They fill the ecological and political niche right below goblinoids and orcs, and can often be found not far from them - some suggest they're actually relatives, an assumption which may have had some basis before, but due to this new-found reptilian nature it is hard to believe - and I could not find a mention of this in the game references, either, not even the older ones, but they do share the same sort of function as orcs. Kobolds dislike other humanoid or fey races, some really really much (gnomes, spirits, and - if I'm to believe Nethack - elves, for example, fall in this group).

Kobold favored class is sorcerer, mostly because kobolds like to believe they are descended from dragons.

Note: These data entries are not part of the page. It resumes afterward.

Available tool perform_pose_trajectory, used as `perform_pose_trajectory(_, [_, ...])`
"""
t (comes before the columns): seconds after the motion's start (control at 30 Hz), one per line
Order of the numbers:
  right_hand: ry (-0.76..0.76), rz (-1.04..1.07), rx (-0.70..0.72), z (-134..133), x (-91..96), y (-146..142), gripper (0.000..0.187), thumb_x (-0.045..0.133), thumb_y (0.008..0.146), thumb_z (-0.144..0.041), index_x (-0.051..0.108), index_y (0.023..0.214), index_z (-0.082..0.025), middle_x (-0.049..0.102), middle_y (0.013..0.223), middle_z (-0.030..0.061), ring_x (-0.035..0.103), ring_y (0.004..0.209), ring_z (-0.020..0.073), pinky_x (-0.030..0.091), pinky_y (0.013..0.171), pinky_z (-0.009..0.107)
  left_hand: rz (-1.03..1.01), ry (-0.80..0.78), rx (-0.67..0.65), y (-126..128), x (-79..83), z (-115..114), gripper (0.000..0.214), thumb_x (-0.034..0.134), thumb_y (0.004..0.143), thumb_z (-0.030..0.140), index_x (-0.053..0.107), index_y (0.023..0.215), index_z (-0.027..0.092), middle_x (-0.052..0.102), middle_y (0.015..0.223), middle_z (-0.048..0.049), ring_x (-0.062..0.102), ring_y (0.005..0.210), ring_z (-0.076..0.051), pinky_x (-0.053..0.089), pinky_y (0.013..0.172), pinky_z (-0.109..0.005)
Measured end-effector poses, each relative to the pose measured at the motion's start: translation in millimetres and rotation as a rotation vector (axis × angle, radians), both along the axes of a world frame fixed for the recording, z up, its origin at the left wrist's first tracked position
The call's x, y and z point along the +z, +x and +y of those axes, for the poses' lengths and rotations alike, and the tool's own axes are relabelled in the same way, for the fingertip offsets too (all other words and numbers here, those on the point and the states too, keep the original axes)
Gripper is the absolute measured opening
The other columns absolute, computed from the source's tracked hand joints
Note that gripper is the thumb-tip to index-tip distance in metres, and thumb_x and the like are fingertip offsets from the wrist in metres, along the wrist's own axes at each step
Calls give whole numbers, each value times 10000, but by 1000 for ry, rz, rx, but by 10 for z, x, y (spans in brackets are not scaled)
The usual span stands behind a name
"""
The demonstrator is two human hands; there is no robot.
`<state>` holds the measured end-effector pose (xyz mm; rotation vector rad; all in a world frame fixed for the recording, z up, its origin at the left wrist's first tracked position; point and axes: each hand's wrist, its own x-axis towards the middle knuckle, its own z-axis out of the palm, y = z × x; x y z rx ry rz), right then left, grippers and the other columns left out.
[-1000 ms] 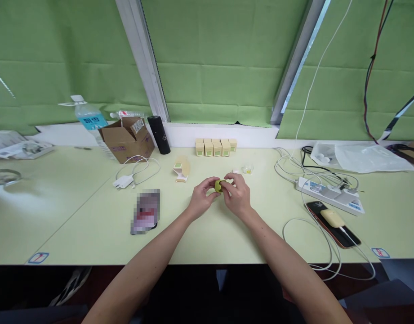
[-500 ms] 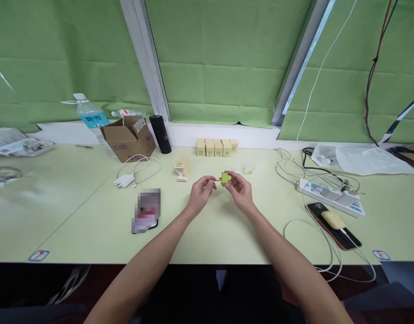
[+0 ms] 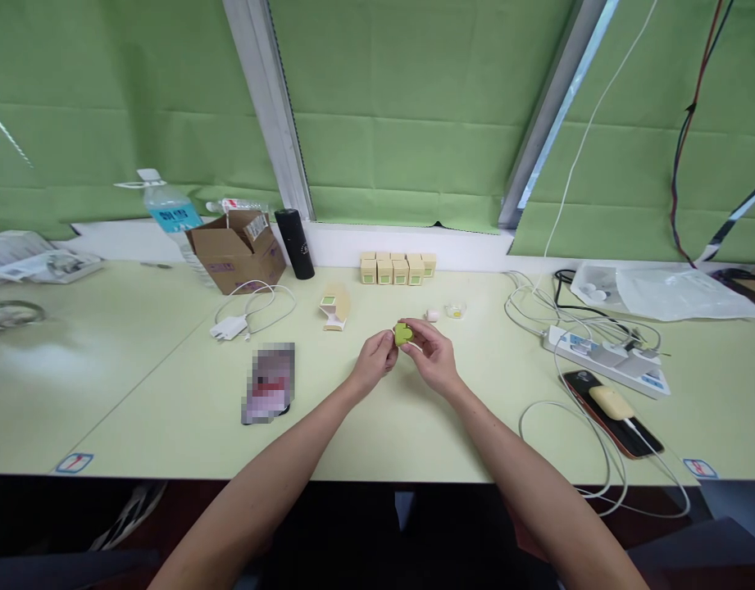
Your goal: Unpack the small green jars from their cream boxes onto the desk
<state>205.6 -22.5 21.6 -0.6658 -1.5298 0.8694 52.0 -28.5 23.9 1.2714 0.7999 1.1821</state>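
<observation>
Above the middle of the desk, a small lime-green block-like object (image 3: 402,333) is pinched between the thumb and fingers of my right hand (image 3: 434,354). My left hand (image 3: 375,360) is closed in a pinch against the object's left edge; its fingers hide whatever they grip there. Beyond my right hand lie a small pale pink piece (image 3: 432,315) and a clear little container (image 3: 455,310) with something yellow in it. An opened cream carton (image 3: 334,312) stands to the left, past my left hand.
Several small cream boxes (image 3: 393,270) stand by the wall. A cardboard box (image 3: 238,254), a black cylinder (image 3: 296,246) and a white charger (image 3: 228,328) are left. A power strip (image 3: 604,360), loose cables and a black phone (image 3: 614,414) lie right. Another phone (image 3: 270,383) sits front left.
The green object has moved slightly left and down and turned in my right hand. My left hand has closed in against it; the thin pale strip between them is hidden now.
</observation>
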Motion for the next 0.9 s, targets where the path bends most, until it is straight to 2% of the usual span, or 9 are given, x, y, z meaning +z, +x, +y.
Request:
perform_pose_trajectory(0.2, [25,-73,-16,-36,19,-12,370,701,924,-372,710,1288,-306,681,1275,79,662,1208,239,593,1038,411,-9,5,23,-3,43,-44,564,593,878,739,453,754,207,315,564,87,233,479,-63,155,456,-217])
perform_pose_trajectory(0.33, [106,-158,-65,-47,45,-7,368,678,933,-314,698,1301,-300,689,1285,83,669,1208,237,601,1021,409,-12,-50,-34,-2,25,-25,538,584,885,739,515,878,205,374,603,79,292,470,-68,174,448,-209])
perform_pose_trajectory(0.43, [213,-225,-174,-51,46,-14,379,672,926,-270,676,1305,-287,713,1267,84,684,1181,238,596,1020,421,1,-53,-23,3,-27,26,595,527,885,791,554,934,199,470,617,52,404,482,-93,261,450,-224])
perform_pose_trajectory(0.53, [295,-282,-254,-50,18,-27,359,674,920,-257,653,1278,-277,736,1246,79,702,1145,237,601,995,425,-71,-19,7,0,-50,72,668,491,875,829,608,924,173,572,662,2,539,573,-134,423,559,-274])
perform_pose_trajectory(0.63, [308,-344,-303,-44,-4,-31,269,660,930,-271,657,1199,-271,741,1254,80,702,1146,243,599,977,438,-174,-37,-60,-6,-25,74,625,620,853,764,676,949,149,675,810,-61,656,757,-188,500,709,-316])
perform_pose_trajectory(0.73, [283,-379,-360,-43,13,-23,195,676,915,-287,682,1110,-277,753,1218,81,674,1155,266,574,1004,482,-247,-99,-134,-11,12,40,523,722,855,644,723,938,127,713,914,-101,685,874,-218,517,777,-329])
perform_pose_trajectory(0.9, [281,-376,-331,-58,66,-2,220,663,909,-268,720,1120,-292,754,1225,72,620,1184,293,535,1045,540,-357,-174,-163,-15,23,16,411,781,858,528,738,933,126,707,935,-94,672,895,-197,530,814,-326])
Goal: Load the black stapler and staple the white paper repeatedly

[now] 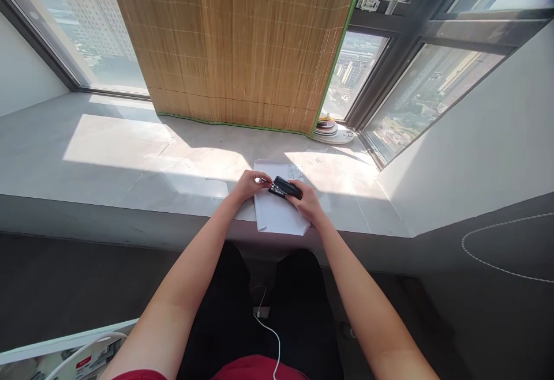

(Personally, I don't care whether they're canine or lizards, because I like both wolves and dragons. =)

GURPS Kobolds

While many fantasy games still do describe kobolds as anthro-canids, GURPS Fantasy Folk source book has another kind of kobolds, probably putting them closer to German household sprit origin, but on the way there, sort of tosses them out of the wagon to the wayside and lets them walk to the destination. And they sort of try to walk back where they came from.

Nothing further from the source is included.